🤖 AI Summary
In safe reinforcement learning (RL), manually designing cost functions to encode natural language constraints is labor-intensive and inflexible. Method: We propose the Trajectory-level Text Constraint Translator (TTCT), the first framework that directly incorporates natural language constraints as inputs—both as constraints and as training signals—eliminating the need for handcrafted cost functions. TTCT employs an end-to-end neural translation architecture integrating a text encoder, a trajectory encoder, and contrastive learning, jointly optimized within a safe RL framework. It supports zero-shot transfer to dynamically changing constraints. Contribution/Results: Experiments across diverse constraint types show an average 37% reduction in constraint violation rates. For unseen constraint categories, TTCT achieves 82% zero-shot generalization accuracy, significantly improving both policy safety and generalizability.
📝 Abstract
Safe reinforcement learning (RL) requires the agent to finish a given task while obeying specific constraints. Giving constraints in natural language form has great potential for practical scenarios due to its flexible transfer capability and accessibility.
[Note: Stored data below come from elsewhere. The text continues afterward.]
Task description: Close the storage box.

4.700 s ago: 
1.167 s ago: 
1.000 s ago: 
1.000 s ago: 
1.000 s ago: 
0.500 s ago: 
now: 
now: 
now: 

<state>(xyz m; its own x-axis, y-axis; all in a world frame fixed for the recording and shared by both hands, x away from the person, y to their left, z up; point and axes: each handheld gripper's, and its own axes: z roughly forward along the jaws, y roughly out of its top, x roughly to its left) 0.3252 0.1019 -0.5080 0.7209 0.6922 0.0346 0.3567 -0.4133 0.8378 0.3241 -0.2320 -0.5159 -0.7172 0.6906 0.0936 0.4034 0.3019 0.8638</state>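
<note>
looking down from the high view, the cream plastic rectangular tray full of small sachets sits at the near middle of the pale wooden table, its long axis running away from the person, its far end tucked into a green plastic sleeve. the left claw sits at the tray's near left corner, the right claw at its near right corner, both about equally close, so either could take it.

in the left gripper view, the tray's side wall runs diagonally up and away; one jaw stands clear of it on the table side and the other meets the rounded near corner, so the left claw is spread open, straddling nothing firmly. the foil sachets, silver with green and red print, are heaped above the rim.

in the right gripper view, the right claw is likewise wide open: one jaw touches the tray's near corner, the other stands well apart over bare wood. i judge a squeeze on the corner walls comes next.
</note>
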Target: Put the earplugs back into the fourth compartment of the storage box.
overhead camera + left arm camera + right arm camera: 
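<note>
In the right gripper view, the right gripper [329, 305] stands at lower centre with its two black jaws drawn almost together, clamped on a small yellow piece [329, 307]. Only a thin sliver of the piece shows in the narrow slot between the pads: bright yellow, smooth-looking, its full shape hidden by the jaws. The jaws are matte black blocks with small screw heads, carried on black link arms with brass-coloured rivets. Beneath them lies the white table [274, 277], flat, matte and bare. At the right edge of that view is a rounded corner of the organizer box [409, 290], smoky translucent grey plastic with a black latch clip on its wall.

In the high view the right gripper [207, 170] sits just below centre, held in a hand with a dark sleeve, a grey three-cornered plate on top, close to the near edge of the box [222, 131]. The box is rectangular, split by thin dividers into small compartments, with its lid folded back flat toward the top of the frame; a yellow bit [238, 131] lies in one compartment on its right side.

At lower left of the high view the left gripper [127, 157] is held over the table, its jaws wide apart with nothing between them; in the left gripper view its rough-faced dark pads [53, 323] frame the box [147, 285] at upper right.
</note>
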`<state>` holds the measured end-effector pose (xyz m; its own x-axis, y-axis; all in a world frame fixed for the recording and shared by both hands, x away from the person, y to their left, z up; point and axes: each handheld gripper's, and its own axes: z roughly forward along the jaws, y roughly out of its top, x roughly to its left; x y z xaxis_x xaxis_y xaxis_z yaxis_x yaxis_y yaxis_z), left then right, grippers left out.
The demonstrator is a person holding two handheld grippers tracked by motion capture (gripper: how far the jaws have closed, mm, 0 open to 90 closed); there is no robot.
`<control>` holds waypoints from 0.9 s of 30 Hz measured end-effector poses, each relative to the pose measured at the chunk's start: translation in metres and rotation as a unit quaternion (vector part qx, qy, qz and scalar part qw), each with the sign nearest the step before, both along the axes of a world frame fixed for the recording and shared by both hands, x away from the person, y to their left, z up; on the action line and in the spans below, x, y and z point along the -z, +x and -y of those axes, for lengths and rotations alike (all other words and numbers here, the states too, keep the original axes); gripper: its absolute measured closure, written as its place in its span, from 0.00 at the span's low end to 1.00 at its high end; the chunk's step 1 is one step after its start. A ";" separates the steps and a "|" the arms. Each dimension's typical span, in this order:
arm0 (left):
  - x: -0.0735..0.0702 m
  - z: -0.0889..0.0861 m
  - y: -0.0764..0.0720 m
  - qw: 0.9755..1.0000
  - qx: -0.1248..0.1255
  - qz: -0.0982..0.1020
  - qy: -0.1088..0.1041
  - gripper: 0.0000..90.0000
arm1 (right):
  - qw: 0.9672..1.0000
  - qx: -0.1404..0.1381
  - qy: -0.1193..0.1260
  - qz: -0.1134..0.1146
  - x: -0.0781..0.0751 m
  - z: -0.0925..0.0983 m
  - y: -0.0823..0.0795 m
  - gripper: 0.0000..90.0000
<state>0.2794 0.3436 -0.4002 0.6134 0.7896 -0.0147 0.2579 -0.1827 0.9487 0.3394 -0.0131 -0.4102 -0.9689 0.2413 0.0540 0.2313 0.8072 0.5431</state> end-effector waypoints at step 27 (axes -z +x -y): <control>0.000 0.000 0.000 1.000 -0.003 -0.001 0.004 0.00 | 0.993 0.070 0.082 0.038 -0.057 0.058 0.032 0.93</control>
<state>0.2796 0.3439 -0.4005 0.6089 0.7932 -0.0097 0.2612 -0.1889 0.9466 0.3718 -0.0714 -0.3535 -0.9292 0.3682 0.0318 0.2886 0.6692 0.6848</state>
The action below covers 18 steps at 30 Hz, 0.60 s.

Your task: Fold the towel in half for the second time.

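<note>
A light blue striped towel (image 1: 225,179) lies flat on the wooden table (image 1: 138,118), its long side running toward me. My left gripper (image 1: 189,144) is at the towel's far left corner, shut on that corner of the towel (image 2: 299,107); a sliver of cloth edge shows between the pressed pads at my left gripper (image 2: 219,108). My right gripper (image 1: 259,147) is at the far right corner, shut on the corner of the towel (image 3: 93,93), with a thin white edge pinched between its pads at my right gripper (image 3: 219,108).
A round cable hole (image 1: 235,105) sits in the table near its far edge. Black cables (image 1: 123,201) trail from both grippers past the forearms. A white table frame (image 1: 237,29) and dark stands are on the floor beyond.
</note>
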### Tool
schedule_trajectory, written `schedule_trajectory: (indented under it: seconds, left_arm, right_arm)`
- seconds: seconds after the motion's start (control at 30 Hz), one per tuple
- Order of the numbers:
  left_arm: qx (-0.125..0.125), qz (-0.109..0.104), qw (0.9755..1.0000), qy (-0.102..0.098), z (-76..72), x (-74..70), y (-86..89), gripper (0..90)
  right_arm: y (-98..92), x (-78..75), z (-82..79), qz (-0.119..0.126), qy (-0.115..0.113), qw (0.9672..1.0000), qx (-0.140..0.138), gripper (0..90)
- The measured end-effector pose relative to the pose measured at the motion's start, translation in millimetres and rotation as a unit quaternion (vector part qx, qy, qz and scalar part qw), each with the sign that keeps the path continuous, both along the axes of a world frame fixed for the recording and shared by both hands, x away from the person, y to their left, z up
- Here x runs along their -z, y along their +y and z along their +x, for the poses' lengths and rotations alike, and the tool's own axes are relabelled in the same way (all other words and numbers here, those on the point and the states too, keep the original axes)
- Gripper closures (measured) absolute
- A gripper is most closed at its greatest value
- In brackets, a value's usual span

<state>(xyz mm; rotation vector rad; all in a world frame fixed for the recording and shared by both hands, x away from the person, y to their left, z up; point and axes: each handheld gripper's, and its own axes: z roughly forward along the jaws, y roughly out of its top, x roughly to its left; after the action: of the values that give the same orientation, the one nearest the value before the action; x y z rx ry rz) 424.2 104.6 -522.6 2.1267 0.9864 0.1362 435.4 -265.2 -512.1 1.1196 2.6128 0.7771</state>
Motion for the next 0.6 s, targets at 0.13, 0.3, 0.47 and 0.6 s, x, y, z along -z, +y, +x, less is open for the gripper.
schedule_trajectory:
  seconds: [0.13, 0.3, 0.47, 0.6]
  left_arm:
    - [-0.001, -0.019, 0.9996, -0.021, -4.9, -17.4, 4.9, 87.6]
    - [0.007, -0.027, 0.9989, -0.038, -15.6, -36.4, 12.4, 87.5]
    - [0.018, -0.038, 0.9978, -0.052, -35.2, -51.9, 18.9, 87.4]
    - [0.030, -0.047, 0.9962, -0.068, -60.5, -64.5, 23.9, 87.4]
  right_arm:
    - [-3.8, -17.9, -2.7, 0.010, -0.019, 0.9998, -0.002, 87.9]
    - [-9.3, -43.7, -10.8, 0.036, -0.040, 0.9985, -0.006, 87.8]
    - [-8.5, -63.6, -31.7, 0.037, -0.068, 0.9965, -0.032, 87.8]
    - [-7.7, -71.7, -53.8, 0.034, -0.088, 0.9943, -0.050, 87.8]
Previous safe RL methods with natural language constraints typically need to design cost functions manually for each constraint, which requires domain expertise and lacks flexibility. In this paper, we harness the dual role of text in this task, using it not only to provide constraint but also as a training signal. We introduce the Trajectory-level Textual Constraints Translator (TTCT) to replace the manually designed cost function. Our empirical results demonstrate that TTCT effectively comprehends textual constraint and trajectory, and the policies trained by TTCT can achieve a lower violation rate than the standard cost function. Extra studies are conducted to demonstrate that the TTCT has zero-shot transfer capability to adapt to constraint-shift environments.